Problem to solve:
As an exercise, transcribe the data below in full and exactly, omitting pictures.

Available data:

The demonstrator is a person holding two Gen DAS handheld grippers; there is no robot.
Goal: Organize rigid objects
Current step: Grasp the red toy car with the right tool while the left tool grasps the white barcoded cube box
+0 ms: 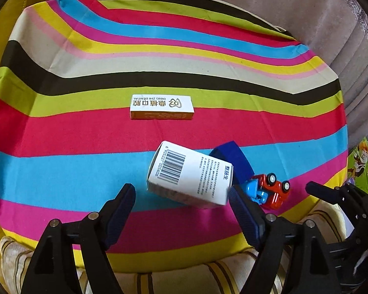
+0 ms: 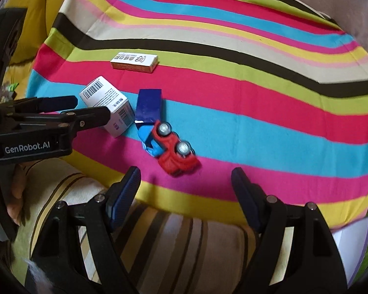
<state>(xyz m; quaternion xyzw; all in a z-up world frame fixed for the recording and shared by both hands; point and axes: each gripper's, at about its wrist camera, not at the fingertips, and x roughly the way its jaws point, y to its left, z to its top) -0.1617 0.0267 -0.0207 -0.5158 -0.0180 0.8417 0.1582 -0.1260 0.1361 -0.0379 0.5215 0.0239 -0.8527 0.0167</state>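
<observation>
A white medicine box with a barcode [image 1: 190, 175] [image 2: 108, 105] lies tilted on the striped cloth [image 1: 85, 132]. My left gripper [image 1: 181, 196] is open, its jaws either side of the box's near end, not closed on it; it also shows in the right wrist view [image 2: 90, 109]. A red and blue toy car [image 1: 269, 189] [image 2: 174, 149] lies on its side just right of the box. A dark blue flat piece [image 1: 233, 159] [image 2: 148, 106] lies between them. A white and orange dental box [image 1: 162, 106] [image 2: 135, 62] lies farther back. My right gripper [image 2: 185, 183] is open and empty, just short of the car.
The cloth covers a cushion on a beige sofa [image 1: 306, 12]. A striped cushion [image 2: 171, 245] lies at the near edge. A yellow cushion [image 2: 44, 5] is at the far left. A cartoon picture book [image 1: 363, 166] lies off the cloth's right side.
</observation>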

Answer area:
The demonstrator is a person holding two Gen DAS handheld grippers; there is no robot.
Goal: Organize rigid objects
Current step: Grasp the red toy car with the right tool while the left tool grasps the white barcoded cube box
+0 ms: 
+0 ms: 
<state>(xyz m; quaternion xyzw; all in a z-up world frame fixed for the recording and shared by both hands; point and axes: each gripper's, at about its wrist camera, not at the fingertips, and x roughly the way its jaws point, y to its left, z to its top) -0.1617 0.0267 -0.0207 -0.5158 -0.0180 0.8417 0.1582 -0.1260 0.1361 -0.0379 0.5215 0.0239 -0.8527 0.0167</state>
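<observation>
A white medicine box with a barcode [image 1: 190, 175] [image 2: 108, 105] lies tilted on the striped cloth [image 1: 85, 132]. My left gripper [image 1: 181, 196] is open, its jaws either side of the box's near end, not closed on it; it also shows in the right wrist view [image 2: 90, 109]. A red and blue toy car [image 1: 269, 189] [image 2: 174, 149] lies on its side just right of the box. A dark blue flat piece [image 1: 233, 159] [image 2: 148, 106] lies between them. A white and orange dental box [image 1: 162, 106] [image 2: 135, 62] lies farther back. My right gripper [image 2: 185, 183] is open and empty, just short of the car.
The cloth covers a cushion on a beige sofa [image 1: 306, 12]. A striped cushion [image 2: 171, 245] lies at the near edge. A yellow cushion [image 2: 44, 5] is at the far left. A cartoon picture book [image 1: 363, 166] lies off the cloth's right side.
</observation>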

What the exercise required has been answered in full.